Methods: Fontan patients were screened for liver abnormalities by abdominal ultrasound and routine laboratory tests. Patients were divided into three groups based on follow-up since Fontan surgery (<5, 5–10, and >10 years). Laboratory tests were interpreted based on age and gender-adjusted reference values.
Results: A total of 273 Fontan patients seen for routine follow-up between March 2013 and August 2018 were included. Abdominal ultrasound was performed in 189 patients, and routine laboratory tests were obtained in all patients. Median age at follow-up was 11 (interquartile range [IQR] 7–16) years, and the follow-up since Fontan surgery was 8 (IQR 4–13) years. Sonographic signs of fibrotic changes included heterogeneous parenchyma, surface nodularity, or hyperechoic lesions in 91 (48%) patients. The prevalence of fibrotic changes increased with longer duration of follow-up (< 5 years: 9/39 [23%]; 5–10 years: 25/55 [45%]; >10 years: 57/95 [60%]; p < 0.001).

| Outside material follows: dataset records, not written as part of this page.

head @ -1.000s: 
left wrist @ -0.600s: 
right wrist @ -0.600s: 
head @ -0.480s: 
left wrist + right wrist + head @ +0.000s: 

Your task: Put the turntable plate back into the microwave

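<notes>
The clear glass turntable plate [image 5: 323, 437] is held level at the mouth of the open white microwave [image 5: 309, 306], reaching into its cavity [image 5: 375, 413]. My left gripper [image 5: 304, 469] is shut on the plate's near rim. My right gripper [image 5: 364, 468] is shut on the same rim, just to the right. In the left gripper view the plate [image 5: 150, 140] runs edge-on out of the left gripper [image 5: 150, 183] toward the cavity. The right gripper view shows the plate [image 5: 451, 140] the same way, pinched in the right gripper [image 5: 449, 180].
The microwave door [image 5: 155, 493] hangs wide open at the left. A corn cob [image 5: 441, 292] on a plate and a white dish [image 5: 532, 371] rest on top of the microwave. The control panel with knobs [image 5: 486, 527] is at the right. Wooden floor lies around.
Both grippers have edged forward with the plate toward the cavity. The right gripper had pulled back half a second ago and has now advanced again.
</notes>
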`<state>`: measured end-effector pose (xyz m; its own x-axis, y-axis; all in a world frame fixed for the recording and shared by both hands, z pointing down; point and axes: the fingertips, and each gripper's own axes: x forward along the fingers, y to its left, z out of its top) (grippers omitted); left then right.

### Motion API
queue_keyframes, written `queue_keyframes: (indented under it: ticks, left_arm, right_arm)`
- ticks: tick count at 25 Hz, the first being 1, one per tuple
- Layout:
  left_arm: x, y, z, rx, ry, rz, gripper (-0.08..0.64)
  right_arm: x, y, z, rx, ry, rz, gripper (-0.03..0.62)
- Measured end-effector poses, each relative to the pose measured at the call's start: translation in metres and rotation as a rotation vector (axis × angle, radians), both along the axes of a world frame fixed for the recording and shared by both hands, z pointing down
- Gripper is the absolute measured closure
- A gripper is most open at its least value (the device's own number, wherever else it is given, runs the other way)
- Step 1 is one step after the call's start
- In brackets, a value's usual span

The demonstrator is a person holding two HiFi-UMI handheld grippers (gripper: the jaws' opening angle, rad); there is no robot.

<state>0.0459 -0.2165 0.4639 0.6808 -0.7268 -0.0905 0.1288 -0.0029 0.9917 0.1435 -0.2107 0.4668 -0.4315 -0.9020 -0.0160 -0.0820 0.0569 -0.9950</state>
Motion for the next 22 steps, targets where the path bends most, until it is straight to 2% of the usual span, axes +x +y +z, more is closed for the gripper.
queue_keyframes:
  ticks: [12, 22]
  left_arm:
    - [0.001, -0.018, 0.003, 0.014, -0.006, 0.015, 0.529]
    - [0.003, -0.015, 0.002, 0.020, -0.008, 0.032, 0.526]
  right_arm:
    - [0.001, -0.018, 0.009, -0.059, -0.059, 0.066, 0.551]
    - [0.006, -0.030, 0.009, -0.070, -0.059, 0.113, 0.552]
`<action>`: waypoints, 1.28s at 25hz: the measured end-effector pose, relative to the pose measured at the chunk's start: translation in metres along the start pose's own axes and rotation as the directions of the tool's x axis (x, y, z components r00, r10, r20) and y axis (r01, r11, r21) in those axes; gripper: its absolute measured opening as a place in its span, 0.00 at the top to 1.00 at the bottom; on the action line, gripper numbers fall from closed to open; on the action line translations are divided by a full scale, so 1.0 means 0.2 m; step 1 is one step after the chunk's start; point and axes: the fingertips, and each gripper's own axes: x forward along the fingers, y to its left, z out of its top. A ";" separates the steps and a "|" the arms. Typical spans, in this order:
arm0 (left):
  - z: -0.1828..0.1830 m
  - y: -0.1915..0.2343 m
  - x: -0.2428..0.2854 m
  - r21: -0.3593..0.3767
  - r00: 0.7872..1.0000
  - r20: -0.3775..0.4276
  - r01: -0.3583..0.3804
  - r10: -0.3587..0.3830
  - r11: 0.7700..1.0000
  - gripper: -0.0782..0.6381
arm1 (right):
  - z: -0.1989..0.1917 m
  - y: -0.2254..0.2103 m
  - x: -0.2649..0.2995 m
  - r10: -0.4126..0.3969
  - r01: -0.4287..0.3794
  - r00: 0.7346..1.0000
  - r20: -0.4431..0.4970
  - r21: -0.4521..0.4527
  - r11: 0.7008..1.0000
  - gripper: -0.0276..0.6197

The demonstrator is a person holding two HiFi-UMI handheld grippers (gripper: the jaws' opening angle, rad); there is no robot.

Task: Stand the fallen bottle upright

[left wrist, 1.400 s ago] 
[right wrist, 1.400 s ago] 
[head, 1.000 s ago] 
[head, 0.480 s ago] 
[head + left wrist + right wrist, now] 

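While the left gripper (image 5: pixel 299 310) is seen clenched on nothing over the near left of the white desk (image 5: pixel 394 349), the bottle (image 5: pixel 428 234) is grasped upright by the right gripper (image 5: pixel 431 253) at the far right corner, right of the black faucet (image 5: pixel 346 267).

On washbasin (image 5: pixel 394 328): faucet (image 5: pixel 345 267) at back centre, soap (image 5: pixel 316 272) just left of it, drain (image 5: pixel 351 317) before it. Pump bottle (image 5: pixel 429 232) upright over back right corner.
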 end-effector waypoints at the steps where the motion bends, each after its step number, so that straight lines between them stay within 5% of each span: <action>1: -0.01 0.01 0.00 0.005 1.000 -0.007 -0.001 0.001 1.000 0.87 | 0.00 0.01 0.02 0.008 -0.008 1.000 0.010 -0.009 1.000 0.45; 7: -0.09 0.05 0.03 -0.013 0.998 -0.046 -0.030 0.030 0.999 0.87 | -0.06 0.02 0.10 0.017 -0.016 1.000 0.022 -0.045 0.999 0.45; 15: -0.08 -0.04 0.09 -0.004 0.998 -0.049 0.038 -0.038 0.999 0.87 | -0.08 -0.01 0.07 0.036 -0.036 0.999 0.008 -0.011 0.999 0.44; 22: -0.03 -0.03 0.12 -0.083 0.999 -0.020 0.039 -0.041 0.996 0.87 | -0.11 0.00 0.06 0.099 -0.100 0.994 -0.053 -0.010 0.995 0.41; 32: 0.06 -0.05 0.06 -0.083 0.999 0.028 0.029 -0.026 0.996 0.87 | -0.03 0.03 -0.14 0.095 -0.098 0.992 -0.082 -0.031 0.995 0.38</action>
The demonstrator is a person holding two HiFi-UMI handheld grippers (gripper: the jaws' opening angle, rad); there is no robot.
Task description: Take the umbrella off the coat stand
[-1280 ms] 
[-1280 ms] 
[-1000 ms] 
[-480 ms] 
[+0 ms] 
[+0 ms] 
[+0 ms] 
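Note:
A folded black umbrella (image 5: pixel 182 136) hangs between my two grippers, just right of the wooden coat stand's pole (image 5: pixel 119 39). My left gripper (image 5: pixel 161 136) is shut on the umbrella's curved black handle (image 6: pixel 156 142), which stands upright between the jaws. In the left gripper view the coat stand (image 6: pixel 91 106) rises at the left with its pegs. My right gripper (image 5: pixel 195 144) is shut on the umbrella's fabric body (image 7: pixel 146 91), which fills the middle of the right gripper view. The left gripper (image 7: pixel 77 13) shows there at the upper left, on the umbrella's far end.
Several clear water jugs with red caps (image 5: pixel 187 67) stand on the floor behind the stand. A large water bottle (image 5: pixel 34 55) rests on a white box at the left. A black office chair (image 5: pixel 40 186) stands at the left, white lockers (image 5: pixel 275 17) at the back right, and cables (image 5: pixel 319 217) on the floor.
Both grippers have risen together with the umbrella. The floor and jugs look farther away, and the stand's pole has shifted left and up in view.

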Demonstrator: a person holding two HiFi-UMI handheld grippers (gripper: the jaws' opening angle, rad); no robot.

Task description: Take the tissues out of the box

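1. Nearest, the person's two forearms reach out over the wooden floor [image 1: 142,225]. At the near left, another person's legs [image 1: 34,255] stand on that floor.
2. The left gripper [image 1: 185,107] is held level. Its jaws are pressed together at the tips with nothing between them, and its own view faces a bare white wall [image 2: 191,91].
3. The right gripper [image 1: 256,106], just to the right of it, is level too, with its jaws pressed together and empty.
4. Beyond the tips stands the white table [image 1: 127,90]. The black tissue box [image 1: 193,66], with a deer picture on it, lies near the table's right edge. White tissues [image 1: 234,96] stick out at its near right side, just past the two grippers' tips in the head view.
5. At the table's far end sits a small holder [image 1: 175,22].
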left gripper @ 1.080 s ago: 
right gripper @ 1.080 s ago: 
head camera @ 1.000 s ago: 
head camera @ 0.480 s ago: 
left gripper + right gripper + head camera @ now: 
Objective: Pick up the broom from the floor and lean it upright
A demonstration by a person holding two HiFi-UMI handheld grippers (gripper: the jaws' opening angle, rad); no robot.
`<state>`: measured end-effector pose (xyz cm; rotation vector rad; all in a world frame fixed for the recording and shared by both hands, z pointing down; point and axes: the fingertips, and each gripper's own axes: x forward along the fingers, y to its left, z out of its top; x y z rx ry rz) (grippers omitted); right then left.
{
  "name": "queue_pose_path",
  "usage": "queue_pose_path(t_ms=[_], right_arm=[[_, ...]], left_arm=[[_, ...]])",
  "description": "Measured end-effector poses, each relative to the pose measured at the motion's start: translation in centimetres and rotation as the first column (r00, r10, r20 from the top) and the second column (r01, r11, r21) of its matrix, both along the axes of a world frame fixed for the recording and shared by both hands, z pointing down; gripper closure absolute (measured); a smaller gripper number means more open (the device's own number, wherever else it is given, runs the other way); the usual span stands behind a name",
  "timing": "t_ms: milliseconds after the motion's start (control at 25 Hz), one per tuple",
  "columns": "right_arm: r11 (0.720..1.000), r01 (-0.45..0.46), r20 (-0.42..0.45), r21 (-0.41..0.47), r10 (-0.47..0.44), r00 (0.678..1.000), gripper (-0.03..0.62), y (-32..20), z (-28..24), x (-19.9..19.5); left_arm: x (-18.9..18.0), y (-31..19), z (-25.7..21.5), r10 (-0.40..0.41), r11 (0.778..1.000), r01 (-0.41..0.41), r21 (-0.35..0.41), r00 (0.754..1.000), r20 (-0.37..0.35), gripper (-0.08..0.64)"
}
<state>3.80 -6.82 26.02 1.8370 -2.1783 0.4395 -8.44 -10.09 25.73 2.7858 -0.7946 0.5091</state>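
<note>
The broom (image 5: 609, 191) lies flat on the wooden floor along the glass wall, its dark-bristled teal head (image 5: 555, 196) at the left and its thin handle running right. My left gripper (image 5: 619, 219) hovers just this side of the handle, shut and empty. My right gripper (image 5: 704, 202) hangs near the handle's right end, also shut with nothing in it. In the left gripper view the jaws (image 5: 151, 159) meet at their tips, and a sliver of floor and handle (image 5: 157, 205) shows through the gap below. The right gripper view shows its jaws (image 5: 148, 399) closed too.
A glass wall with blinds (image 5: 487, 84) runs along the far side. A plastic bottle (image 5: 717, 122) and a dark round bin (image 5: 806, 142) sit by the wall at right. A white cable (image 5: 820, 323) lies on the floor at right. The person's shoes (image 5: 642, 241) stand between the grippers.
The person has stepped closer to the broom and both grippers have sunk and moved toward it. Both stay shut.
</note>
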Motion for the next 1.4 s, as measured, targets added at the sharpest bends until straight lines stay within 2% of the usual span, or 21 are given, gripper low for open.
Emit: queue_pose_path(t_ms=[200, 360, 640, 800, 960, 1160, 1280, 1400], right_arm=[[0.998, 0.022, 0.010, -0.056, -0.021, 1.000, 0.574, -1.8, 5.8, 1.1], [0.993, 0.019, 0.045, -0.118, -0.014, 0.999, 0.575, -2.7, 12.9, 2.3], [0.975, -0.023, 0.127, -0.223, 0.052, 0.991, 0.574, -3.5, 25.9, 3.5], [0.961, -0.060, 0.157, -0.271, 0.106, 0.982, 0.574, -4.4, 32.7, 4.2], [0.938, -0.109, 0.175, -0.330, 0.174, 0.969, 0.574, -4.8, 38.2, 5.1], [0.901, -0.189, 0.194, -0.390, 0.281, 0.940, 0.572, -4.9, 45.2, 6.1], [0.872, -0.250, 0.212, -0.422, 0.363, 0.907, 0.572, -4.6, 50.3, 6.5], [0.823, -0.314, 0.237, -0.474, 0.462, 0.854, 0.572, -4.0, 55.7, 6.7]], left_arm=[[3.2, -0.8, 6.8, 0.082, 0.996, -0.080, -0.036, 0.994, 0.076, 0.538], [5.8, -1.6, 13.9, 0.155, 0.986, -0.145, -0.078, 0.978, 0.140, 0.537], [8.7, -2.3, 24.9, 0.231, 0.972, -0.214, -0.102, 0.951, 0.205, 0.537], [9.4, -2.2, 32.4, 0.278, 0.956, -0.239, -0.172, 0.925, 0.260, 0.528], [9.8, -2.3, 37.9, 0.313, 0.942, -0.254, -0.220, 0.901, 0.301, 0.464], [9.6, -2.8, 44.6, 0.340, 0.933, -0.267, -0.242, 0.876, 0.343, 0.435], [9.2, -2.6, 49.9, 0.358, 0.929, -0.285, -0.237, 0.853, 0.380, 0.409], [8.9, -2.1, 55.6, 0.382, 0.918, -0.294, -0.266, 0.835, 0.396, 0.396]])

Elevated gamma-glutamyltranspeptidase (GGT) levels were common in all groups, but less frequent with more than 10 years of follow-up (< 5 years: 84%; 5–10 years: 96%; >10 years: 67%; p < 0.001). Glutamic–oxaloacetic–transaminase (GOT) levels above normal range were more common with more than 10 years of follow-up (17 vs. 28%, p < 0.033). Thrombocytopenia, a feature of portal hypertension, was observed in 5 and 4% of cases with less than 5 and 5 to 10 years of follow-up, but in 29% with more than 10 years of follow-up (p < 0.001). Hypoalbuminemia was also more common with more than 10 years of follow-up (3 vs. 11%, p = 0.012). Reduced prothrombin activity was found in 28% of cases without oral anticoagulation with no difference between age groups (p = 0.289).
Mean GGT levels were higher in patients with sonographic signs of fibrosis (67 ± 47 vs. 49 ± 30 U/L, p = 0.001), while absolute values of other laboratory data showed no differences. The frequency of hypoalbuminemia was higher in cases with suspected fibrosis (11 vs. 2%, p = 0.027).
Conclusion: The prevalence of ultrasound and laboratory abnormalities suggestive of FALD increases with time since Fontan surgery, but ultrasound abnormalities were not necessarily reflected by laboratory abnormalities and vice versa.
No conflict of interest has been declared by the author(s).